Why won’t the ECB buy Portuguese debt?

By:
Kanika SaigalEuromoney Skew
Published on:

If the ECB were to pro-actively purchase Portugese debt it would aid its stated objective of boosting the monetary transmission channel while failure to do so is counter-productive, argues JPMorgan.

When the ECB waved its magic wand last month and announced that another acronym would save the day (OMT - outright monetary transactions - in case you have been sleeping in a bunker), eurozone watchers pondered over what would happen to the likes of Portugal, a member state that is already under a macroeconomic adjustment programme.

On the face of it, Portugal was given a lifeline: bond purchases “may be considered for Member States currently under a macroeconomic adjustment programme when they will be regaining bond market access,” said the ECB.

Ahead of that announcement, JP Morgan’s Malcolm Barr argued why it would make sense for the ECB to intervene in Portugal as soon as it re-entered the market.

Yesterday, Portugal exchanged €3.75bn of debt maturing in September 2013 for debt maturing two years later alongside an announcement of tax hikes to keep its consolidation and adjustment plan on track. On the whole, Portugal’s economic reforms and performance have been relatively strong, well, compared to its shrivelling neighbour Spain at least. Yesterday would have been perfect timing for the ECB to go into Portugal, argues Barr.

But this didn’t happen. So for the time being, “Portuguese authorities will continue to attempt to implement austerity amid declining GDP, but facing very short term interest rates which are inappropriately high,” says Barr.

What was the reason for this? Christian Shultz at Berenberg Bank told us:

 “Only a country with market access together with a program can benefit from ECB bond purchases. Portugal doesn’t have meaningful market access right now. Before the 2 October, Portugal only had access to the market through short term bills, and yesterday they issued their first bond swap. If they follow a similar pattern to Ireland, and issue a small amount of bonds in the primary market in a couple of months, then the ECB could legitimately intervene if monetary transition is under pressure then.”

Moreover:
 “It is not in the ECB’s remit to intervene just to bring down borrowing costs. This would create a moral hazard, which the ECB wants to avoid.”

For Barr, the reason stems from different sentiment:
 “Perhaps buying Portuguese debt on the inception of the programme was a step too far for the non-German members of the council. It may also have raised some tricky issues about (a) how to deal with the issue of Greek programme compliance, and (b) the operational detail of how to conduct the purchases on a day-to-day basis, that the ECB were not ready to answer on September 6th. These arguments do not strike us as very strong ones for the path the ECB has taken.”

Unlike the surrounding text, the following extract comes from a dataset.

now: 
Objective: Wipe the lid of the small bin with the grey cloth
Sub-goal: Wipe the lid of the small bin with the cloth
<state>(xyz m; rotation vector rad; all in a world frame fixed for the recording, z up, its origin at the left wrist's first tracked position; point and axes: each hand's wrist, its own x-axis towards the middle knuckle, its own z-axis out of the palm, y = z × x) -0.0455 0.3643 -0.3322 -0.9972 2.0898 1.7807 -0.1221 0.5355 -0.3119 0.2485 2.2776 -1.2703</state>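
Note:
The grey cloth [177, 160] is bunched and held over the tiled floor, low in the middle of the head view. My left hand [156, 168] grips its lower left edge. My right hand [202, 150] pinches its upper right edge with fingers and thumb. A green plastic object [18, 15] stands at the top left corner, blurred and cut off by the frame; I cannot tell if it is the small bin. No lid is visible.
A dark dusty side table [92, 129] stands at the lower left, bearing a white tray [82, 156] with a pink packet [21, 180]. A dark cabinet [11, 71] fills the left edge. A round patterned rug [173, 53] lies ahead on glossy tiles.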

But not intervening in Portugal was misguided, for three reasons, argues Barr. Firstly:
 “It is simply bad policy. Why should countries who are deemed compliant with their overall macroeconomic adjustment programme have to wait until they are returning to markets before their monetary transmission is corrected? Even if such states are not issuing debt into the market, the yields on the outstanding stock of government paper matter for economic performance in a number of ways. They impact the value of assets held by banks and others, and hence credit availability and other asset prices. They also act as a reference point from which other interest rates are set. To the extent that countries are implementing fiscal tightening and structural reform, as specified in their adjustment programme, the need for monetary stimulus as an offset is very clear. In the case of Ireland, one can argue that rates on short term sovereign paper are sufficiently low that a correction of monetary transmission is not needed. But with Portuguese three year paper yielding near 5%, the case for intervention remains clear.”

Secondly:
It undermines the ECB’s stated objective of OMT, which is to improve monetary transmission, and makes it look more like monetary financing of deficits. The fact that the ECB will intervene only in cases where sovereigns are actively seeking to sell debt into markets reinforces the idea that the OMT is really about providing a backstop to sovereign financing, rather than imposing monetary transmission.”  

And finally:
“There are a number of tactical advantages to launching OMT in Portugal. Unlike Spain, a decision to launch OMT in Portugal does not need to be preceded by a political process of agreeing conditionality and the terms of official support, as this is already in place. Moreover, the market for Portuguese 1-3 year sovereign debt is relatively small, with less than €30bn outstanding. Hence it would not take a large scale commitment of the ECB’s balance sheet to have a very significant impact in yields, or to be able police yields at a low level. An early demonstration of the effectiveness of the OMT would help create a precedent to help distinguish it from the prior SMP in the eyes of market participants.”